"Aseptic bursitis" will happen when your bursa isn't infected but your bursitis has been caused by inflammation from another soft tissue injury. For knee bursitis this might mean that you've hurt some of the soft tissue in the knee from a trauma (like a fall) or from repetitive damage over time as can be imagined from certain professions such as carpet installation or roofing.
Bursae in the knee are most often injured from overuse or as a result from excessive strain (even a traumatic accident or fall). Bursitis is most common in males (80%) between the age of 40 and 60; however bursitis that occurs due to trauma is most common before the age of 35. (reference: link)
Poor posture, knee joint degeneration (arthritis, osteoarthritis), auto-immune disorders (gout, psoriasis, thyroid disease), previous surgical intervention, bone spurs / calcium deposits, prolonged kneeling and leg-length discrepancy (one leg is shorter than the other) are all risk factors for knee bursitis (reference: 1). Basically, degenerative conditions affecting the knee or any type of injury or condition that alters the way you walk, stand or sit can lead to a change in the position of the bones and tissue in the knee joint - and these changes in positioning can result in knee bursitis. Degenerative conditions like osteoarthritis or arthritis, can also be hereditary; you may experience more problems in your knee and/or hip if you have older family members that have suffered from similar conditions in the past.
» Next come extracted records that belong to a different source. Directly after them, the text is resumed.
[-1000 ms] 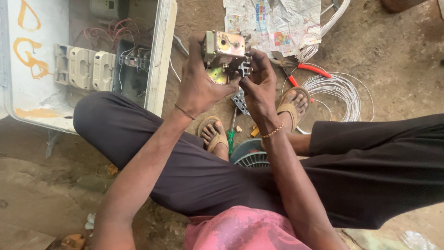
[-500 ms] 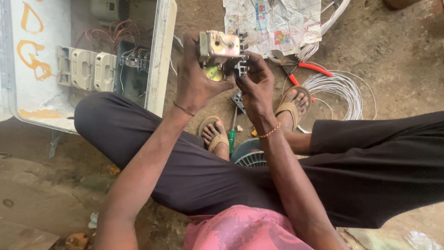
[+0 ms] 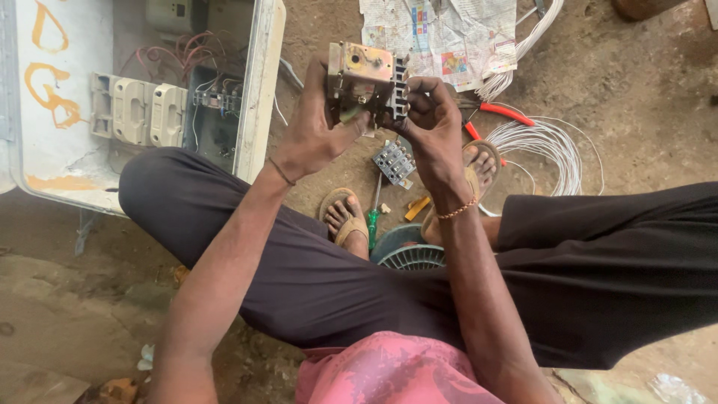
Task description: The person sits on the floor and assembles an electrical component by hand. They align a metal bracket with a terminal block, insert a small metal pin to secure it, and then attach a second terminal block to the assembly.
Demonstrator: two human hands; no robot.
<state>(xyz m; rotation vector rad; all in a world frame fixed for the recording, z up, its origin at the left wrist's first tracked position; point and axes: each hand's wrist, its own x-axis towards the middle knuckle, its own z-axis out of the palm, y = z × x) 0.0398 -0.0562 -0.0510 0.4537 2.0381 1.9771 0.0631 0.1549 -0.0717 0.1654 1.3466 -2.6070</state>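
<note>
electrical part point(image 3: 366, 82): held up between the left hand point(image 3: 318, 135) and right hand point(image 3: 430, 123), above the ground point(image 3: 643, 112)
terminal block point(image 3: 394, 161): on the ground just below the hands, between the two feet
screwdriver point(image 3: 372, 217): on the ground, beside the left foot
wire coil point(image 3: 550, 146): right of the right hand
newspaper point(image 3: 441, 34): behind the hands, at the far edge
open cabinet point(image 3: 149, 97): left, behind the left knee

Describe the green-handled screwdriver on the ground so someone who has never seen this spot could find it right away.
Start at the open white electrical box on the left, then move right to the dirt between the person's two sandalled feet. The green-handled screwdriver lies there, pointing up toward a small grey terminal block. It is the only green tool; the pliers nearby have red handles.
</note>
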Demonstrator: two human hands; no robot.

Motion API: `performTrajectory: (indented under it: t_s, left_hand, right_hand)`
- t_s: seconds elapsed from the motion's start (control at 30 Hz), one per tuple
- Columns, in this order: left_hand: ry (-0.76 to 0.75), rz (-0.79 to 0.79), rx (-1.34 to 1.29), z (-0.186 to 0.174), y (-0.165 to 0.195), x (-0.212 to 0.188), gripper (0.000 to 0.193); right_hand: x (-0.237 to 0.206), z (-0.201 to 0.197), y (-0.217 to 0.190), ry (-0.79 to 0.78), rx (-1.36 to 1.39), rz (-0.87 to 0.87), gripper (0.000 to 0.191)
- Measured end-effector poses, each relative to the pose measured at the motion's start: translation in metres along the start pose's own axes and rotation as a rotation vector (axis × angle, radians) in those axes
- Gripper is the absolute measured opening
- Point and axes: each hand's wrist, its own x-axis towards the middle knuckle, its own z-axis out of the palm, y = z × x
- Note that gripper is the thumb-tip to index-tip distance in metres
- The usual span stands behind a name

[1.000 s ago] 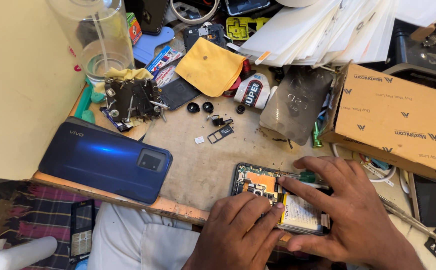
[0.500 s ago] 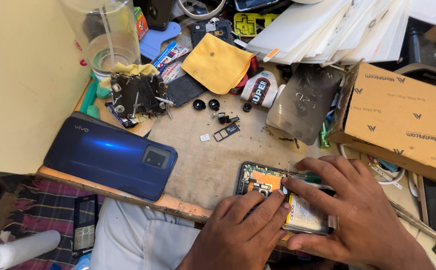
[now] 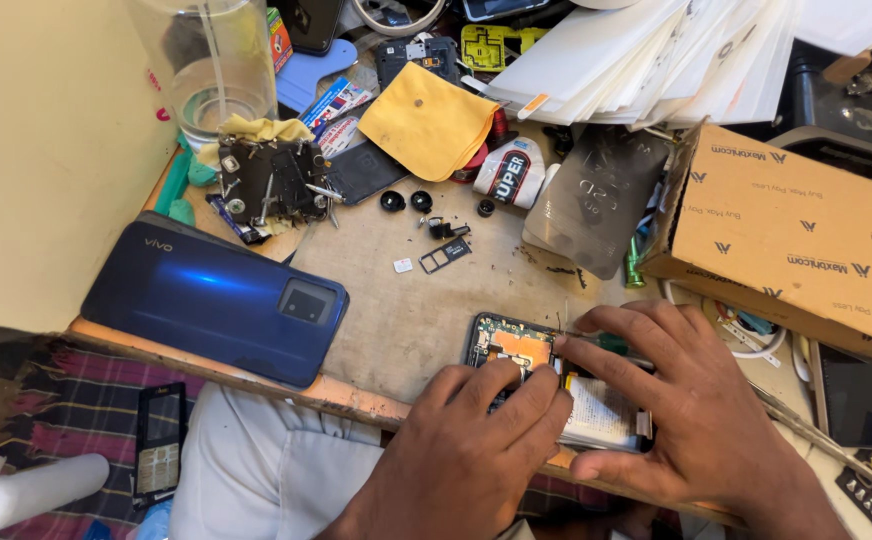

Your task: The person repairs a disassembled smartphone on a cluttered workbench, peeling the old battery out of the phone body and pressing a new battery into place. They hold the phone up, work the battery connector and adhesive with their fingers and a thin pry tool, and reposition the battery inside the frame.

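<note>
An opened phone (image 3: 516,345) with its circuit board and white battery (image 3: 601,412) exposed lies at the near edge of the workbench. My left hand (image 3: 471,450) rests on its lower part, fingers pressing on the board. My right hand (image 3: 696,410) covers the phone's right side and holds a thin green-handled tool (image 3: 596,340) whose tip touches the board. A blue phone back cover (image 3: 214,298) lies flat to the left, apart from both hands.
A cardboard box (image 3: 796,235) sits at the right. Small screws, a card tray (image 3: 444,255), a yellow cloth (image 3: 426,122), a glue tube (image 3: 509,172), a dark screen protector (image 3: 596,200), a clear jar (image 3: 211,65) and stacked white sheets (image 3: 646,60) crowd the back.
Both hands stay on the opened phone; the fingers have shifted slightly. The view has drifted a little as my head moved.
</note>
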Motion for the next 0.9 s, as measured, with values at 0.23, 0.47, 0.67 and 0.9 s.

Everyone can be affected by degeneration of their knee joints over time. As we age, our tissue ages too. Any repetitive or frequent movement can place stress on the bursae in your knee over the years. This includes restricted movement due to sitting at a desk job for years, careers that require constant knee bending or resting on the knees, or even physical activities on the weekend. Be aware that knee bursitis can happen to anyone - especially if due to trauma - and it is not just something that happens to someone else.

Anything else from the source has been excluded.